[[ INPUT FOR THIS TASK open ]]

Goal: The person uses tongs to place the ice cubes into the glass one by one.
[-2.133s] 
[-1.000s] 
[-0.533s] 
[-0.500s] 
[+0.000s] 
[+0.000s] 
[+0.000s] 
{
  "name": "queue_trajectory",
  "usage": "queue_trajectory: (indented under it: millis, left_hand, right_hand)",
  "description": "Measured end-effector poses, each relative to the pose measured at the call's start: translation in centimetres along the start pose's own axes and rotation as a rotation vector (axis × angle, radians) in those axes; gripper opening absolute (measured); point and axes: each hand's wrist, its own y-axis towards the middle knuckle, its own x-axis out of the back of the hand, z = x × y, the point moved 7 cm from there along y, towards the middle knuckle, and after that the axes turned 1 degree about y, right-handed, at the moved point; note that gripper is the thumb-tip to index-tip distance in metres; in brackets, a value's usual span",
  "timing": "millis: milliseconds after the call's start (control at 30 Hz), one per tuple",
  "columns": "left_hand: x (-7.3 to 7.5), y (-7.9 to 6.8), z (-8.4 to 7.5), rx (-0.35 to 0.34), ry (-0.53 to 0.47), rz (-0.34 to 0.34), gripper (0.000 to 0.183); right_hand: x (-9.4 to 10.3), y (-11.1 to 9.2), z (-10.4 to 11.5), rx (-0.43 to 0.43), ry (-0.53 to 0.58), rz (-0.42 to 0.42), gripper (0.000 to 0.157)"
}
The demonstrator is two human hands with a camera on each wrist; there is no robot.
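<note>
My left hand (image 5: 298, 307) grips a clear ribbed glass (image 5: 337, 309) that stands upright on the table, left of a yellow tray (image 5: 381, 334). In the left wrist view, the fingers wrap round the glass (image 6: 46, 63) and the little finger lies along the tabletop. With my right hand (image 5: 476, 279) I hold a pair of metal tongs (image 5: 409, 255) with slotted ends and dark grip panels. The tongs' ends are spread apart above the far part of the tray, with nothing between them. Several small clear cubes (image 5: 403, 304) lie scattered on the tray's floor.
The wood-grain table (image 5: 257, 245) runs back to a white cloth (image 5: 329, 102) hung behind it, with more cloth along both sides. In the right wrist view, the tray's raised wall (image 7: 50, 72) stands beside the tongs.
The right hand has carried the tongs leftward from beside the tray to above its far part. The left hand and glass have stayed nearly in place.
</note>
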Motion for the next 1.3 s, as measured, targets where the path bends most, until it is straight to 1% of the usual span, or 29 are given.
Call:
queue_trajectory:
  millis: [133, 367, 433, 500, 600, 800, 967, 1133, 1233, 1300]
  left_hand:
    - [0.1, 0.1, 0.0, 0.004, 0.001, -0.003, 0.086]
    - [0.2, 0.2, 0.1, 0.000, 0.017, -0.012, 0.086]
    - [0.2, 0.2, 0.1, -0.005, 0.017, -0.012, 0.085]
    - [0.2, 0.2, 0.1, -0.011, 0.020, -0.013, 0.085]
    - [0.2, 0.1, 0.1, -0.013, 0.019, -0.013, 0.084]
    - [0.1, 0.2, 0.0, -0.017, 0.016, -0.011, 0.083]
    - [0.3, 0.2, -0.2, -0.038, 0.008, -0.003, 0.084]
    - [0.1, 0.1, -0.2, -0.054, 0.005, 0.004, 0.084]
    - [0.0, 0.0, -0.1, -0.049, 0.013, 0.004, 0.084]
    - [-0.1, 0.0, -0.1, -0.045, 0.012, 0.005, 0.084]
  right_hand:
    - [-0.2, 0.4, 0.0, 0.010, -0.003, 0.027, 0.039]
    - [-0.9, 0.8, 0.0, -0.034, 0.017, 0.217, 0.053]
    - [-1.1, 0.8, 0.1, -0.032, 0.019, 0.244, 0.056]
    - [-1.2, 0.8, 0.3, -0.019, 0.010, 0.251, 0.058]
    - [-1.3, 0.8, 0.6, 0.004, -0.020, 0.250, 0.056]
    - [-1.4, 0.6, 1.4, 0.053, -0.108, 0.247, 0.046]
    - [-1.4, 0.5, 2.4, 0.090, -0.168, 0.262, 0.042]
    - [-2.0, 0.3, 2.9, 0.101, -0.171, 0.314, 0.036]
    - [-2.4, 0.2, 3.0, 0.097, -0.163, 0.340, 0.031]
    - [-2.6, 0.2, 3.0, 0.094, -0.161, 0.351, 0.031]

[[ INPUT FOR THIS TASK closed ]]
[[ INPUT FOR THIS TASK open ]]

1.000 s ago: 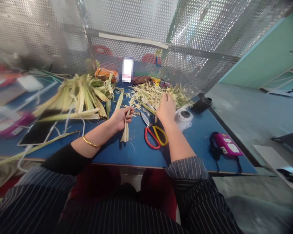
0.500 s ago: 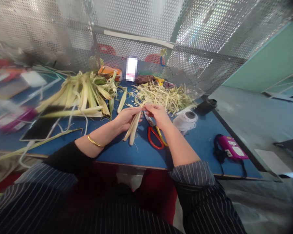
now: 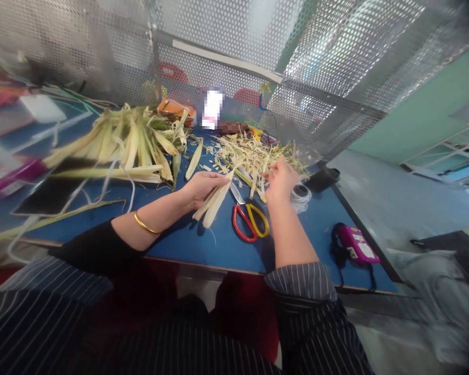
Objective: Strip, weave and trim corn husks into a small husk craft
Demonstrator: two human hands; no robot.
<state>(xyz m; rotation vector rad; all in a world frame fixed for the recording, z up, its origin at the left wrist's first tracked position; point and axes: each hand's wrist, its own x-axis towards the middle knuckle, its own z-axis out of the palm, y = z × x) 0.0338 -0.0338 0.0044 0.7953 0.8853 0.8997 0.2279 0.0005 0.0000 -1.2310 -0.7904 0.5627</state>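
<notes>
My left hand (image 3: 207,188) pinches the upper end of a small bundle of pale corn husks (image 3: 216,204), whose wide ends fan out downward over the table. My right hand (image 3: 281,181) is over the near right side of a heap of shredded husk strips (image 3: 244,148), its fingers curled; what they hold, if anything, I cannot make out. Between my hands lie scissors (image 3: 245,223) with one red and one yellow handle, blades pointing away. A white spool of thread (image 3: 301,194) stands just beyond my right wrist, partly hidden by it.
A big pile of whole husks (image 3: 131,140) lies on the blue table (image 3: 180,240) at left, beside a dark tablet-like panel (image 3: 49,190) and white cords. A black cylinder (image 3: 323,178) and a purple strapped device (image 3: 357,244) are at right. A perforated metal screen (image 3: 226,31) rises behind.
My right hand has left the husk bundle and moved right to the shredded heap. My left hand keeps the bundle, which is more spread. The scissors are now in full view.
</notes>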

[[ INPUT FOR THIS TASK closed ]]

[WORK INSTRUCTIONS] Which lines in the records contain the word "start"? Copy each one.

[RESPONSE BELOW]
  "description": "Measured end-effector poses, each relative to the pose measured at the call's start: translation in centimetres along the start pose's own axes and rotation as a rotation vector (axis × angle, radians) in those axes; gripper opening absolute (measured); point and axes: each hand's wrist, its own y-axis towards the middle knuckle, its own x-axis out of the back of the hand, z = x × y, the point moved 7 cm from there along y, towards the middle knuckle, and after that the axes turned 1 degree about y, right-handed, at the moved point; note that gripper is the thumb-tip to index-tip distance in metres; in brackets, a value's usual span",
  "timing": "millis: milliseconds after the call's start (control at 30 Hz), one per tuple",

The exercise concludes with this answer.